# The problem
From the records below, set down exactly the lines starting with the line that contains "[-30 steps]" and going on through the line that contains "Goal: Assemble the". Nothing else is wanted.
------ Provided information
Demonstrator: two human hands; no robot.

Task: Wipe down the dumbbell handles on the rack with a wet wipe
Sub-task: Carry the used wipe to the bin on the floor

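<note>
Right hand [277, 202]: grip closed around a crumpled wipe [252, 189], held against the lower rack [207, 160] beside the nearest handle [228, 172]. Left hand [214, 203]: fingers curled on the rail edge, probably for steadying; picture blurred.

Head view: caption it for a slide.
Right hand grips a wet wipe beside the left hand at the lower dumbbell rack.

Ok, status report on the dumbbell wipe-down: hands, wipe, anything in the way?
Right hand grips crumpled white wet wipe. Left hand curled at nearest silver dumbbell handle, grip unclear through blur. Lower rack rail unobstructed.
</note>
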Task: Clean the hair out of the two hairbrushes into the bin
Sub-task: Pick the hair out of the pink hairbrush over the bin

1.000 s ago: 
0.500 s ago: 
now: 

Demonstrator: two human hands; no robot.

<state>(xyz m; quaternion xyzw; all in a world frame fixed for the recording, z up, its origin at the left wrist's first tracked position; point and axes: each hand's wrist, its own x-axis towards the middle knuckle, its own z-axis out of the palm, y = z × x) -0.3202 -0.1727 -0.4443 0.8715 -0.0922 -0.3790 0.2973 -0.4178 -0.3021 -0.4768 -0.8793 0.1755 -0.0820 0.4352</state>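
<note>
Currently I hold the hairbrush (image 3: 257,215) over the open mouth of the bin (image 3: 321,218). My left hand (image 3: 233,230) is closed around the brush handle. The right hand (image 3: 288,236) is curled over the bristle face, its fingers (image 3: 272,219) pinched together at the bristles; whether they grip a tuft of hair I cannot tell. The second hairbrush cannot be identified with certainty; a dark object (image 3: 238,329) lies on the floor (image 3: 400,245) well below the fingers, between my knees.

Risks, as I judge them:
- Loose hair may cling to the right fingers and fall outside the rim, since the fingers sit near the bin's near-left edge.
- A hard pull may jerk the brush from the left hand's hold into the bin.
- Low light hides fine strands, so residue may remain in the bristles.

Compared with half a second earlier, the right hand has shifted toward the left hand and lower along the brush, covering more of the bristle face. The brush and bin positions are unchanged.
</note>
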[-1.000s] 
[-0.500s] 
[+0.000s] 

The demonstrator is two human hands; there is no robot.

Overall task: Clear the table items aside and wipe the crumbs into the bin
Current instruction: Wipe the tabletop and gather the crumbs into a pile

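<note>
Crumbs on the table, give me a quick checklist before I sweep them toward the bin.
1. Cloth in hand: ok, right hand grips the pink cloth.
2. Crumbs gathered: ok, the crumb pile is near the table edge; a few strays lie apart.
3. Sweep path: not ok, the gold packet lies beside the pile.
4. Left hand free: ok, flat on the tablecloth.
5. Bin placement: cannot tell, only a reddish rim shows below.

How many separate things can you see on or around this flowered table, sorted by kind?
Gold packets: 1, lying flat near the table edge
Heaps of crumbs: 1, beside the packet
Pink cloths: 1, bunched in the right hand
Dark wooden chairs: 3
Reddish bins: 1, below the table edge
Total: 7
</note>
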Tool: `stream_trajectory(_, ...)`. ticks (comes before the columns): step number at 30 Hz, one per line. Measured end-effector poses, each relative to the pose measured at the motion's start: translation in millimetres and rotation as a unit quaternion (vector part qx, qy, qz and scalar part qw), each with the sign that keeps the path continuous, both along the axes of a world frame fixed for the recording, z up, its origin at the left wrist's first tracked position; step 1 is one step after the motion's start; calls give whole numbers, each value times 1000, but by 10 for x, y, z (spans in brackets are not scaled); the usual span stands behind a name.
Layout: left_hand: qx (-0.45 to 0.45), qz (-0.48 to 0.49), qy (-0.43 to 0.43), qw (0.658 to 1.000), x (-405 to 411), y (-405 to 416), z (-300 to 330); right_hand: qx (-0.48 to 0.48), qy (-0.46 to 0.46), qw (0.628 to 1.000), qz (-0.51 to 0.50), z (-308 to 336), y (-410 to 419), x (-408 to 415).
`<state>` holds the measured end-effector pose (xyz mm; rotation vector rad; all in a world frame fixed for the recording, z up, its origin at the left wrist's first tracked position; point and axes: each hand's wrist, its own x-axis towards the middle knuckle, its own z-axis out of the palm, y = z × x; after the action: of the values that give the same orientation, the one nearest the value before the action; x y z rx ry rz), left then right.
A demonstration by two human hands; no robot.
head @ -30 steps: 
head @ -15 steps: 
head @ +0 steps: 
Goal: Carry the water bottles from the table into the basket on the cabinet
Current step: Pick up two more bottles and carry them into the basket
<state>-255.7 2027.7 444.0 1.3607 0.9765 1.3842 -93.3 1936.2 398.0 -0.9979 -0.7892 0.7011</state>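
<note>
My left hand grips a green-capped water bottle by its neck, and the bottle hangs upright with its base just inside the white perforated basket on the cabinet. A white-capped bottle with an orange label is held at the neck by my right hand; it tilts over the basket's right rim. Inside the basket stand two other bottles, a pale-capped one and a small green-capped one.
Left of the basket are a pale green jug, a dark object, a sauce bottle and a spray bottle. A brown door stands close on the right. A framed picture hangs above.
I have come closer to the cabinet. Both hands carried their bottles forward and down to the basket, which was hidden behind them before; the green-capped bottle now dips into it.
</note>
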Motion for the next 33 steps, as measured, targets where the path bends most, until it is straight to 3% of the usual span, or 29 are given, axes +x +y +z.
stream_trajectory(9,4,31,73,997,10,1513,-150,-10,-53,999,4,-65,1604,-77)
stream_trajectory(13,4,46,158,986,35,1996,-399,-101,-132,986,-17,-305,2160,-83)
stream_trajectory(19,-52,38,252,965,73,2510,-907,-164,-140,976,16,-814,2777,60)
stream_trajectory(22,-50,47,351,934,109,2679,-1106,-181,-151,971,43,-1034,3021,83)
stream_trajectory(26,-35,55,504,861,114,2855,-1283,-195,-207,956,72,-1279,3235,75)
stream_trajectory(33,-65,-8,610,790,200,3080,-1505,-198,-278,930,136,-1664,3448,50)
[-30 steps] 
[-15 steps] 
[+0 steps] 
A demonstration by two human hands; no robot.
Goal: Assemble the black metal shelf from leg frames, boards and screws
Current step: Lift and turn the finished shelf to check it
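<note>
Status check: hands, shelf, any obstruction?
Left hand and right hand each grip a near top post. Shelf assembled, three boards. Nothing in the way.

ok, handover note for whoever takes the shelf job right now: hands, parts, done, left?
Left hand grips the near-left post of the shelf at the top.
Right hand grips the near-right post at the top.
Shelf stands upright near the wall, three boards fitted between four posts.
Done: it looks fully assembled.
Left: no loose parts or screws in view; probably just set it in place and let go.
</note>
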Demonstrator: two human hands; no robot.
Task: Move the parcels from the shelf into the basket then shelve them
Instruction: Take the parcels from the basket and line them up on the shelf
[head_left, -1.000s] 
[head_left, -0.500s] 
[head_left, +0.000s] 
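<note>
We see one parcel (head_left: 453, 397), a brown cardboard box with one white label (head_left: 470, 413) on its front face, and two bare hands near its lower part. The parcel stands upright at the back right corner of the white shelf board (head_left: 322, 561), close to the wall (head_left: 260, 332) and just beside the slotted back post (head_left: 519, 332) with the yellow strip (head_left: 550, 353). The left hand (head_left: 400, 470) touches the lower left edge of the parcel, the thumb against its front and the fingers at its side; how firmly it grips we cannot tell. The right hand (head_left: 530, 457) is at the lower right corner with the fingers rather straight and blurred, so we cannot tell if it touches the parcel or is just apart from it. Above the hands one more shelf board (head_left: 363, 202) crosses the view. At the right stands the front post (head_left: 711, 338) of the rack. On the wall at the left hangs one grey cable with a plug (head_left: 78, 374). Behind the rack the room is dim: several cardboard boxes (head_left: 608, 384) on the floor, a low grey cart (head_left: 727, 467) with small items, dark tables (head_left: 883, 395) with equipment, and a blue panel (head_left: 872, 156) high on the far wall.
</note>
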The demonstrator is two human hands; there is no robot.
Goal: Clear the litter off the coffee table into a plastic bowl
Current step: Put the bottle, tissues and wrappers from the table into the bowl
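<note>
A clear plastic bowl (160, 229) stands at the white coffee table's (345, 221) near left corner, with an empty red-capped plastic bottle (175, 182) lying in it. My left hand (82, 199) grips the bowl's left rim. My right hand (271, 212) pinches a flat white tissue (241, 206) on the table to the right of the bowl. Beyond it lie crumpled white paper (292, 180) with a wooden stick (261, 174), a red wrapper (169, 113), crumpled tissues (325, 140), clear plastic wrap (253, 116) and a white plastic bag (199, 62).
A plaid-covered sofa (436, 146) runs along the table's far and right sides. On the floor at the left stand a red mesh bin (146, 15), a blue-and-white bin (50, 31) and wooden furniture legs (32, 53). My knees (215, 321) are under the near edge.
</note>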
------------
# Answer to the exercise
[-30 steps] 
[-15 steps] 
[+0 steps] 
A demonstration by two human hands; no robot.
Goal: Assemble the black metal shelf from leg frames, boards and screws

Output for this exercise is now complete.